Auf die Idee gekommen ist das junge Chemnitzer Startup Mr. Snow, gegründet von drei Absolventen der dortigen Technischen Universität. Vor zehn Jahren begannen die Gründer zu forschen. Inzwischen haben sie unterschiedliche Gleitmatten entwickelt für Langlauf, Abfahrt und Skitraining. Bei dem aktuellen Projekt gemeinsam mit der Vis GmbH geht es um ein neues Langlaufband. „Wir sind mit vielen sächsischen Wintersport-Kommunen im Gespräch. Das Interesse an Lösungen, die vom Schneefall unabhängig sind, ist da“, sagt Jens Reindl, Mitgründer und Geschäftsführer des Startups. Die Kosten, um einen mittelgroßen Skihang mit dem textilen Belag auszustatten, würden laut Reindl bei rund einer halben Million Euro liegen. „Das schreckt viele regionale Kommunen noch ab.
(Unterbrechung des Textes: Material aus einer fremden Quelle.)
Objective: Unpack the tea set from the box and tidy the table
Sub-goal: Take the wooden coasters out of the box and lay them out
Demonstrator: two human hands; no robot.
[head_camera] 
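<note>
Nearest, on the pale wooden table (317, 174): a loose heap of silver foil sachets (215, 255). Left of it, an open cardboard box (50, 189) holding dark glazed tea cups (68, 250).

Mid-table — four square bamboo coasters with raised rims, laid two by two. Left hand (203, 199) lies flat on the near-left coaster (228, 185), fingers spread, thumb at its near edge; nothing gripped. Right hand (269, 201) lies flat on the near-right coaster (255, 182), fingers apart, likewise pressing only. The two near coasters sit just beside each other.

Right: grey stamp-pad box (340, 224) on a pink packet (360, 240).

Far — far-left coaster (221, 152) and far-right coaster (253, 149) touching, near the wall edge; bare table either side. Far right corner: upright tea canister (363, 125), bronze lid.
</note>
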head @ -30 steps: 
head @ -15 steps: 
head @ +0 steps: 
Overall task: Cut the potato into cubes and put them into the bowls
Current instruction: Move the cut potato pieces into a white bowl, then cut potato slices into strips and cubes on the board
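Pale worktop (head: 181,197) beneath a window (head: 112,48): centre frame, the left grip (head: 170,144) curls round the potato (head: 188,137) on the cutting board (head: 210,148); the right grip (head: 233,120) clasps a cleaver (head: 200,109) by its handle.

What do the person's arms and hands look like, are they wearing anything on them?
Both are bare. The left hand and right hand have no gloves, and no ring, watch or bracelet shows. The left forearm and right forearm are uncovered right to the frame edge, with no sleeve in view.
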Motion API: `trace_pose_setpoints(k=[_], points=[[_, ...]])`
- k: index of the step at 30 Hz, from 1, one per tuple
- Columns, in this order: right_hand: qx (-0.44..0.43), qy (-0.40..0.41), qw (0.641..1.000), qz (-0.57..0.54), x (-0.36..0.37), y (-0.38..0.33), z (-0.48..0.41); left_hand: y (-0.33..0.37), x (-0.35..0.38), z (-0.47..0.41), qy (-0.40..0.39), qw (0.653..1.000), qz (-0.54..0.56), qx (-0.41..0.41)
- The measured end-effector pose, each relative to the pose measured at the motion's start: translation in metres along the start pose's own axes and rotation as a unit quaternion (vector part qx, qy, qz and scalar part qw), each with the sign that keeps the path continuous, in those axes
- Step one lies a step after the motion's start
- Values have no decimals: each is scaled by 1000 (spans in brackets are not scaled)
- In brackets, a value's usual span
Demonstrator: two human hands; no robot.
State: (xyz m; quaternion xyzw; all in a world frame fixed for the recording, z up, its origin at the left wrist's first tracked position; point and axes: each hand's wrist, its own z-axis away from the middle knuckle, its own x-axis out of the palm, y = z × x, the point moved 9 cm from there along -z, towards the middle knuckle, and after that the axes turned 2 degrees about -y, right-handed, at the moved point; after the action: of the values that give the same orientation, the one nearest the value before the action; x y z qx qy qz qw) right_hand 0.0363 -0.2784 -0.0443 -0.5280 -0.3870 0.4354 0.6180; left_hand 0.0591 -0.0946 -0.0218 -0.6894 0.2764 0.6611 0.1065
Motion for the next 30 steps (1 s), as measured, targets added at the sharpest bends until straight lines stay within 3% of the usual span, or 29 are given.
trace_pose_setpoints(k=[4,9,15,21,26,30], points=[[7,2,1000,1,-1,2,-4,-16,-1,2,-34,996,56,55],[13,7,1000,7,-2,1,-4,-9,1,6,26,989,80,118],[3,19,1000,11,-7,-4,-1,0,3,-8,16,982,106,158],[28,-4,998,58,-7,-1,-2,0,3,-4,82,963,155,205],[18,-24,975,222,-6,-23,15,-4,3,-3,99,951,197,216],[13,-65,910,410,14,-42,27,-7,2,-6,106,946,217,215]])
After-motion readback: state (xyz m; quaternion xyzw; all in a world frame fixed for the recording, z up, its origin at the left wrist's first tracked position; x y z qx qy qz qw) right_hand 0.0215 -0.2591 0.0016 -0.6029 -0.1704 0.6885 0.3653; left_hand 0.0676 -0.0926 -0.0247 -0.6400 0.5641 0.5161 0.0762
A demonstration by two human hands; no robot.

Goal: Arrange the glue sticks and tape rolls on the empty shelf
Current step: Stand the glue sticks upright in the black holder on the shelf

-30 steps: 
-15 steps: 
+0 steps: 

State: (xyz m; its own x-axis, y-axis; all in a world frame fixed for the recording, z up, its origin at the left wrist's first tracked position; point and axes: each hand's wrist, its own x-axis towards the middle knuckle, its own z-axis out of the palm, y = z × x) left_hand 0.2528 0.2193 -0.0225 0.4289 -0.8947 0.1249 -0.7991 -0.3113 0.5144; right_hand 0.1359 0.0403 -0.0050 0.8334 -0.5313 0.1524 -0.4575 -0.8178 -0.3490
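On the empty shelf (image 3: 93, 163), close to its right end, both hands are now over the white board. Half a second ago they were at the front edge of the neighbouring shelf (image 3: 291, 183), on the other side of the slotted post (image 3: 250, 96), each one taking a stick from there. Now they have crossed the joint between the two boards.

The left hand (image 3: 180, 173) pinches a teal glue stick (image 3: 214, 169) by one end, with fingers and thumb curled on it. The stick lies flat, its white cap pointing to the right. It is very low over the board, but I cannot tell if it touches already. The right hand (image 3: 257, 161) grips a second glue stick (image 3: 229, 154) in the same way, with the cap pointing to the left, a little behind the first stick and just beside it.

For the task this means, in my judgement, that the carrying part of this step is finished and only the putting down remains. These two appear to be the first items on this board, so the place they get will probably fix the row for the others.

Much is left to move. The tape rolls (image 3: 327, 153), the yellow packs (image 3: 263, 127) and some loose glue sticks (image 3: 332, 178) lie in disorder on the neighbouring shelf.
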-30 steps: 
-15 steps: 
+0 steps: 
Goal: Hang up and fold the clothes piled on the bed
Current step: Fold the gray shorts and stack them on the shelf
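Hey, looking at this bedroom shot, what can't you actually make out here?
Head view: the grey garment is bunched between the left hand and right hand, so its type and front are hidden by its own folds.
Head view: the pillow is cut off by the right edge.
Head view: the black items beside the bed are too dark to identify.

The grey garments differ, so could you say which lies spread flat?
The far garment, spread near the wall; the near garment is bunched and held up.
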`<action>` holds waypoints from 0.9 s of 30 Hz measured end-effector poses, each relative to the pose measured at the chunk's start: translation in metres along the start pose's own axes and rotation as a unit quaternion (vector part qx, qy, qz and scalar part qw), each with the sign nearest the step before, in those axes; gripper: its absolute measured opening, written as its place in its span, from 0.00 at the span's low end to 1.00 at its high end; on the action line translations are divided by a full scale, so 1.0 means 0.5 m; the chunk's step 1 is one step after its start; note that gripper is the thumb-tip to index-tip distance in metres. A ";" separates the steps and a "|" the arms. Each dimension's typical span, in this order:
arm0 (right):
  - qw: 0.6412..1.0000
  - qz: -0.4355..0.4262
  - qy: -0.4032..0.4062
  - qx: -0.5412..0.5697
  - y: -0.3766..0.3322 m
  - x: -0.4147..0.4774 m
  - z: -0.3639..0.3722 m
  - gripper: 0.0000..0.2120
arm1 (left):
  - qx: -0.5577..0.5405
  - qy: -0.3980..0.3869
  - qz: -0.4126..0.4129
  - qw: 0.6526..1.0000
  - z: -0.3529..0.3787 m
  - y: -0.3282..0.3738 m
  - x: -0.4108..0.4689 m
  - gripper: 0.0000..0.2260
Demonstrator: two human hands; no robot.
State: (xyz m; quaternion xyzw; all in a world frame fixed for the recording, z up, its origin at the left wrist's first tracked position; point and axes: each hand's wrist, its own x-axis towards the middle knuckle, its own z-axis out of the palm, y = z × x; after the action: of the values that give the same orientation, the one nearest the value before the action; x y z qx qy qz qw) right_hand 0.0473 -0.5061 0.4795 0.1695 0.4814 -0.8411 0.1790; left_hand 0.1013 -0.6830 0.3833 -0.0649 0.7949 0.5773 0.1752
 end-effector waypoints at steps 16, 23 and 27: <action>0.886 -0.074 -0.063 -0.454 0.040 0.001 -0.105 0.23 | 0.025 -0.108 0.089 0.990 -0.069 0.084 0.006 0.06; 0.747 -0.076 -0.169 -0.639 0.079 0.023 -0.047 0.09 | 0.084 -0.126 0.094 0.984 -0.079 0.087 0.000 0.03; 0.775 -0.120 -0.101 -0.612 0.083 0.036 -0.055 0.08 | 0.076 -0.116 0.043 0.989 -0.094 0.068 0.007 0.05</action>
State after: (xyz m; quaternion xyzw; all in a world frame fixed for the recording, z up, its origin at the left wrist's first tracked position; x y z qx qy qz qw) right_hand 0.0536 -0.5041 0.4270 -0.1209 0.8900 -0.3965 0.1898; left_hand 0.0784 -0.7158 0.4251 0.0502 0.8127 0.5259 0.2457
Im Moment kommen unsere Kunden aus China, Skandinavien und dem Taunus. Aber auch in unserer Region setzt ein Umdenken ein“, berichtet er.
Laut sächsischem Umweltministerium kommen bei einer laufenden Schneeklimatologiestudie auch die 21 sächsischen Skigebiete auf den Prüfstand. Demnach zeigten die Auswertungen allgemein einen Rückgang der Schneehöhe und der Schneedauer. Jens Reindl sieht die eigenen textilen Skibeläge als Möglichkeit,
Touristen bei Schneearmut in den Wintersportgebieten zu halten – auch ohne Schneekanonen. „Die Energiekosten, Wartungskosten und die Lärmbelästigung fallen bei unserem Produkt weg. Außerdem besteht nicht das Risiko, dass alles wieder wegschmilzt.“
Derrick Schönfelder, Geschäftsführer vom Skiverband Sachsen ist skeptisch. Die textilen Skibeläge seien noch nicht ausreichend entwickelt, um für den Leistungssport interessant zu sein. „Wir favorisieren weiterhin das Training im Schnee, da auch die Wettkämpfe ausschließlich im Schnee stattfinden.“Nur geringfügig würden textile Alternativen bei dem Verband mit seinen 6000 Mitgliedern eingesetzt.
Das sächsische Wirtschaftsministerium hat zwischen 2010 und 2019 die höchsten Fördergelder für Wintersportanlagen ins Vogtland entrichtet. An der Spitze steht Schöneck mit über einer halben Million Euro für Beschneiungsanlagen, gefolgt von Klingenthal mit 330 000 Euro für eine Pistenraupe. Fördergelder, die in Zukunft auch in textile Pisten fließen könnten. Das ist noch Zukunftsmusik. Denn aktuell setzen die Pistenbereiber auf effektivere Schneekanonen.